I used this on sql server 2000 and 2008 so it probably also works on 2005. (Note : #word1, #word2, etc must all be present but that can easily be changed in the last SELECT if you have different needs.)
CREATE PROCEDURE [dbo].[findWordsInStoredProceduresViews]

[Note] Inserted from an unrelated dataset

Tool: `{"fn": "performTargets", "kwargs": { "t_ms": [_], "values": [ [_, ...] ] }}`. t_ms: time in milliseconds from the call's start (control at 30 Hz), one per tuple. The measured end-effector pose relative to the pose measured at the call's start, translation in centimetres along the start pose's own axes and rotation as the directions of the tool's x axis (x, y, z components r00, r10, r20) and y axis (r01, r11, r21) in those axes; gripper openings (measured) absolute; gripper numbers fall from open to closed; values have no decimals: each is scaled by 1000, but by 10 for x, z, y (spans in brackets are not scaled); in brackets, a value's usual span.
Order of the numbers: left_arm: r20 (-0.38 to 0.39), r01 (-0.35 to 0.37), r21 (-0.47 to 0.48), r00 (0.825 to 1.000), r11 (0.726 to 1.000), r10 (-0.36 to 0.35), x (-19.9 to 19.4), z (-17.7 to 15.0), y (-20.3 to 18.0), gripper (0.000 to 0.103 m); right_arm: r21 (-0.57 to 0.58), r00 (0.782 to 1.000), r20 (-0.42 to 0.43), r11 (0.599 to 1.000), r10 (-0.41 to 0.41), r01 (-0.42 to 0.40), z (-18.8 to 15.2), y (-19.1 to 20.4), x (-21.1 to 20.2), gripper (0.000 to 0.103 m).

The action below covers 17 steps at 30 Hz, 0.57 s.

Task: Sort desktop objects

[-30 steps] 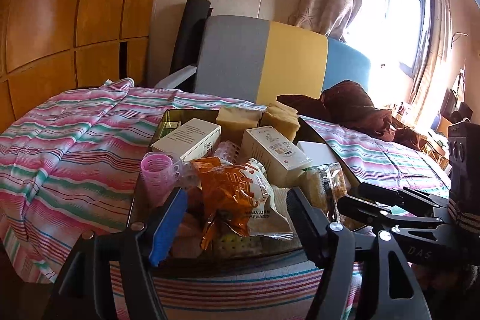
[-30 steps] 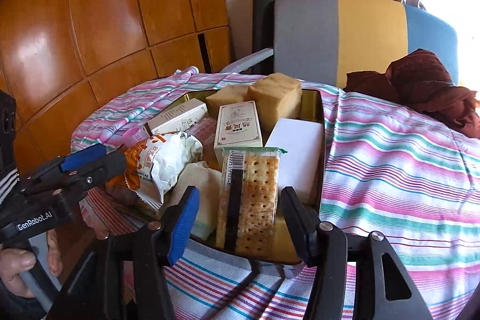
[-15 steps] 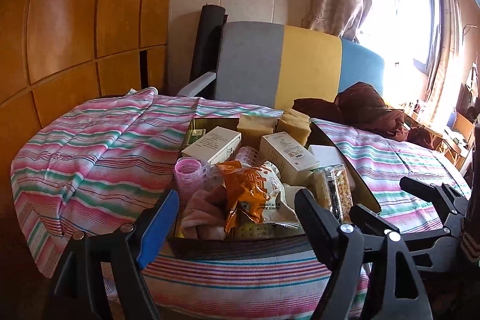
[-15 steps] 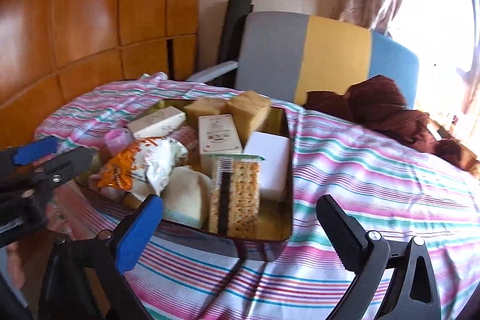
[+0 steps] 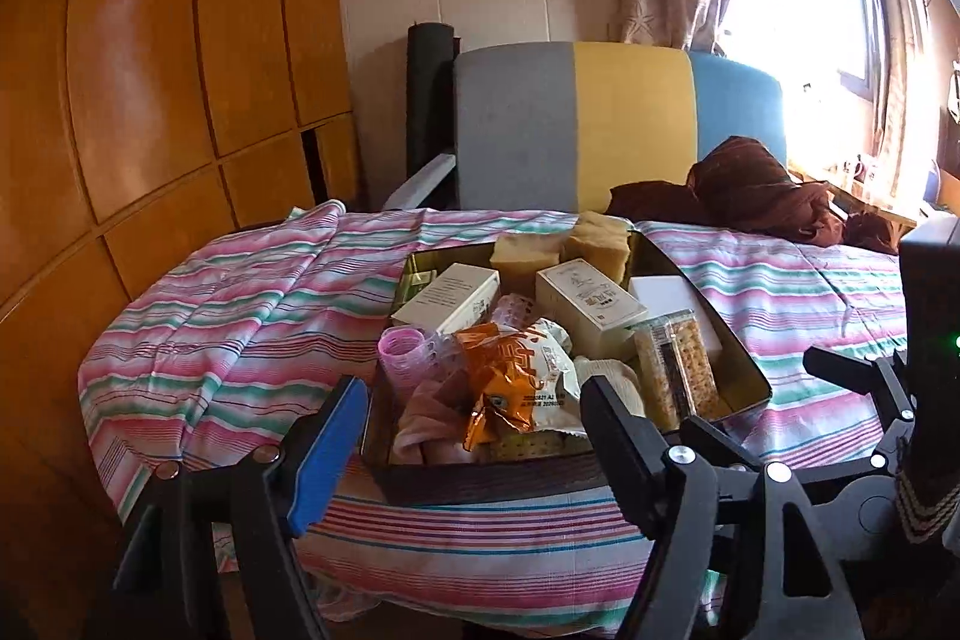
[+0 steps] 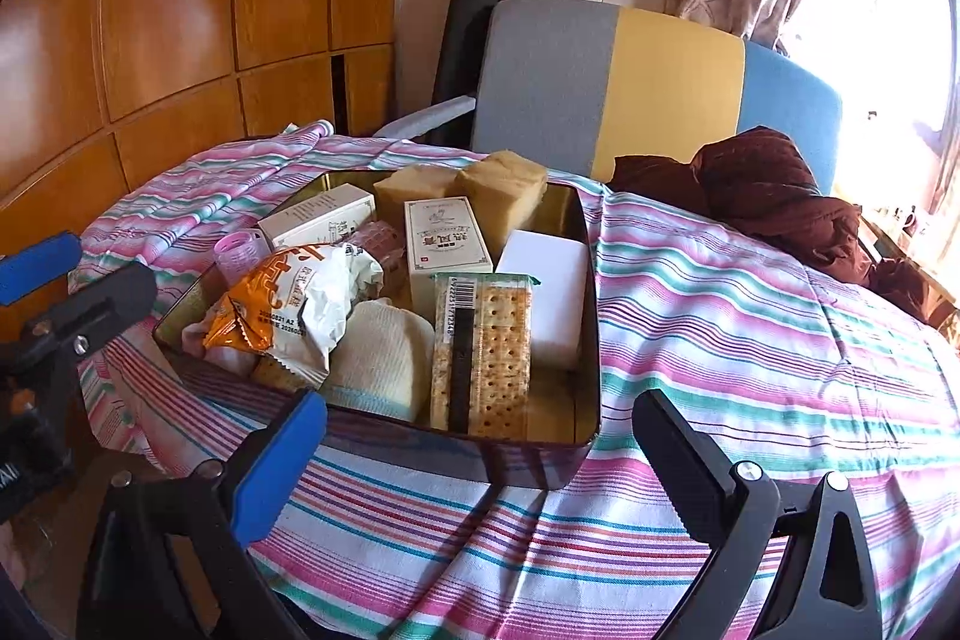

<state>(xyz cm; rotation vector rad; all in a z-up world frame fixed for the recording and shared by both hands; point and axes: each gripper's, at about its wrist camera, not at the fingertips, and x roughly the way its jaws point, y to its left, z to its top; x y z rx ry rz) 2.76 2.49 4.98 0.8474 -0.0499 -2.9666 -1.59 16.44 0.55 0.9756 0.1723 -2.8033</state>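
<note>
Both grippers, left (image 5: 474, 430) and right (image 6: 480, 454): jaws wide apart, empty, short of tin (image 6: 540, 460).

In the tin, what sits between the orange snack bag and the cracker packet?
A cream knitted cloth bundle lies between the orange snack bag and the cracker packet, at the tin's near side. The right wrist view shows it best.
</note>
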Motion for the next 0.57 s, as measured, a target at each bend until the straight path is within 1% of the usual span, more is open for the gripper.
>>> {"fn": "performTargets", "kwargs": {
  "t_ms": [67, 133, 200, 267, 333, 400, 500, 567],
  "values": [
    [2, 10, -44, 1000, 999, -10, 0, -1, 2, 75, 15, 1000, -5, 1000, -1, 1, 0, -2, 2, 103],
    [-15, 17, -56, 1000, 998, -18, 4, -1, 3, 75, 27, 1000, -11, 1000, 0, 1, 0, -3, 3, 103],
    [-35, -10, -41, 999, 999, 8, 9, -3, 0, 75, 26, 1000, -14, 1000, -5, 5, 0, -2, 4, 103],
    [-55, -30, -46, 998, 998, 28, 13, -6, 0, 74, 19, 1000, -14, 1000, -11, 12, -1, 0, 5, 103],
    [-70, -40, -56, 997, 998, 36, 16, -8, 2, 71, 9, 1000, -17, 1000, -13, 13, -1, 3, 6, 103],
    [-75, -52, -59, 996, 997, 48, 19, -10, 4, 63, -2, 1000, -18, 1000, -15, 15, -2, 5, 6, 103],
    [-66, -72, -67, 996, 995, 67, 20, -11, 7, 55, -13, 1000, -15, 1000, -20, 20, -3, 7, 6, 103],
    [-58, -86, -64, 995, 994, 82, 19, -12, 9, 54, -14, 1000, -10, 1000, -25, 25, -3, 7, 5, 103]
  ]
}}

#word1 nvarchar(4000) = null,
#word2 nvarchar(4000) = null,
#word3 nvarchar(4000) = null,
#word4 nvarchar(4000) = null,
#word5 nvarchar(4000) = null
AS
BEGIN
-- SET NOCOUNT ON added to prevent extra result sets from
-- interfering with SELECT statements.
SET NOCOUNT ON;
-- create temp table
create table #temp
(
id int identity(1,1),
Proc_id INT,
Proc_Name SYSNAME,
Definition NTEXT
)
-- get the names of the procedures that meet our criteria
INSERT #temp(Proc_id, Proc_Name)
SELECT id, OBJECT_NAME(id)
FROM syscomments
WHERE OBJECTPROPERTY(id, 'IsProcedure') = 1 or
OBJECTPROPERTY(id, 'IsView') = 1
GROUP BY id, OBJECT_NAME(id)
-- initialize the NTEXT column so there is a pointer
UPDATE #temp SET Definition = ''
-- declare local variables
DECLARE
#txtPval binary(16),
#txtPidx INT,
#curText NVARCHAR(4000),
#counterId int,
#maxCounterId int,
#counterIdInner int,
#maxCounterIdInner int
-- set up a double while loop to get the data from syscomments
select #maxCounterId = max(id)
from #temp t
create table #tempInner
(
id int identity(1,1),
curName SYSNAME,
curtext ntext
)
set #counterId = 0
WHILE (#counterId < #maxCounterId)
BEGIN
set #counterId = #counterId + 1
insert into #tempInner(curName, curtext)
SELECT OBJECT_NAME(s.id), text
FROM syscomments s
INNER JOIN #temp t
ON s.id = t.Proc_id
WHERE t.id = #counterid
ORDER BY s.id, colid
select #maxCounterIdInner = max(id)
from #tempInner t
set #counterIdInner = 0
while (#counterIdInner < #maxCounterIdInner)
begin
set #counterIdInner = #counterIdInner + 1
-- get the pointer for the current procedure name / colid
SELECT #txtPval = TEXTPTR(Definition)
FROM #temp
WHERE id = #counterId
-- find out where to append the #temp table's value
SELECT #txtPidx = DATALENGTH(Definition)/2
FROM #temp
WHERE id = #counterId
select #curText = curtext
from #tempInner
where id = #counterIdInner
-- apply the append of the current 8KB chunk
UPDATETEXT #temp.definition #txtPval #txtPidx 0 #curtext
end
truncate table #tempInner
END
-- check our filter
SELECT Proc_Name, Definition
FROM #temp t
WHERE (#word1 is null or definition LIKE '%' + #word1 + '%') AND
(#word2 is null or definition LIKE '%' + #word2 + '%') AND
(#word3 is null or definition LIKE '%' + #word3 + '%') AND
(#word4 is null or definition LIKE '%' + #word4 + '%') AND
(#word5 is null or definition LIKE '%' + #word5 + '%')
ORDER BY Proc_Name
-- clean up
DROP TABLE #temp
DROP TABLE #tempInner
END
You can use sp_refreshsqlmodule to attempt to re-validate SPs (this also updates dependencies), but it won't validate this particular scenario with parameters at the caller level (it will validate things like invalid columns in tables and views).
http://www.mssqltips.com/tip.asp?tip=1294 has a number of techniques, including sp_depends
Dependency information is stored in the SQL Server metadata, including parameter columns/types for each SP and function, but it isn't obvious how to validate all the calls, but it is possible to locate them and inspect them.